En cada batalla, Tzilacatzin se hacía consciente del terrible miedo que infundía en los españoles y sus aliados, pero también de que ya era considerado el rival a vencer. Por ello es que en cada enfrentamiento se vestía de diferente manera para evitar ser reconocido por quienes querían terminar con su vida. «Nunca dejaré atraparme. Y si un día ellos lo consiguen, pediré morir sacrificado o con un golpe del arma que contra ellos he usado», decía a sus compañeros de batalla.
«Otras veces se disfrazaba en esta forma: se ponía un casco de plumas, con un rapacejo abajo, con su colgajo del Águila que le colgaba al cogote. Era el atavío con que se aderezaba el que iba a echar víctimas al fuego».

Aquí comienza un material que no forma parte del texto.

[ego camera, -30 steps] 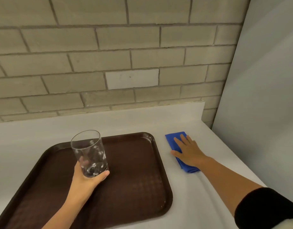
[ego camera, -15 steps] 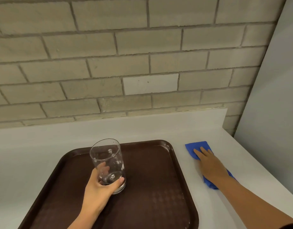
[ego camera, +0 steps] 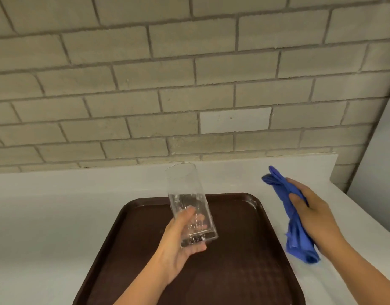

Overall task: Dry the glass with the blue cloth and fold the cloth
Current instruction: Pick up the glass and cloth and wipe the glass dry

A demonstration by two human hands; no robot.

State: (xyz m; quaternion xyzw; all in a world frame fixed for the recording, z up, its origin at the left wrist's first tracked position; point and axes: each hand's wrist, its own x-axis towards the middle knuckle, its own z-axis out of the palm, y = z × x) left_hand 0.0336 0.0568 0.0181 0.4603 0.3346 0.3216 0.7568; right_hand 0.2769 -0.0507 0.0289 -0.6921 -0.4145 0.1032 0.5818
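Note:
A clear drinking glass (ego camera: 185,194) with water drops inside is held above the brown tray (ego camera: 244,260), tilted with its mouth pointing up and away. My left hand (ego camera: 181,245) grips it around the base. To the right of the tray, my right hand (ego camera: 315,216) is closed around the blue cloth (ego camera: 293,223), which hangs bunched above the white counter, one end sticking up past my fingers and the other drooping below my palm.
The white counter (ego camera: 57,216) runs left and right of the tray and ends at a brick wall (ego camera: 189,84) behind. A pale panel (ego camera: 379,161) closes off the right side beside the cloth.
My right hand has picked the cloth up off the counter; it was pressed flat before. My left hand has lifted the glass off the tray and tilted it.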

Este indómito guerrero soportó de pie, con heridas y sin ellas, enfermo o sano, hambriento o saciado, los largos meses de batallas que siguieron hasta la inevitable caída de los mexicas el 13 de agosto de 1521. Su corazón se llenaba de profunda tristeza cuando veía que los tlaxcaltecas y otros pueblos que debieron aliarse en una misma causa, pensaba, hicieron frente común con los conquistadores debido al rencor que tenían hacia los mexicas. «¡Hoy, ellos y nosotros, y todos los que vivimos en este territorio sagrado, deberíamos luchar contra los que han querido someternos!», gritaba Tzilacatzin.
Así como sus diferentes vestimentas surtieron efecto en el campo de batalla, donde sus mortíferos golpes destrozaron varias veces al orgullo español y su dios crucificado, también lo hicieron en la Historia, ya que se desconoce cuál fue el destino del gran guerrero Tzilacatzin. Su desprecio por los que llegaron a someter a su gente fue tan legendario como el de aquellos temibles guerreros aztecas que se inspiraban en el águila y el jaguar para entrar en combate. Las leyendas a veces dejan un rastro desconocido a sus espaldas, por ello es que Tzilacatzin fue el hombre al que la conquista jamás alcanzó.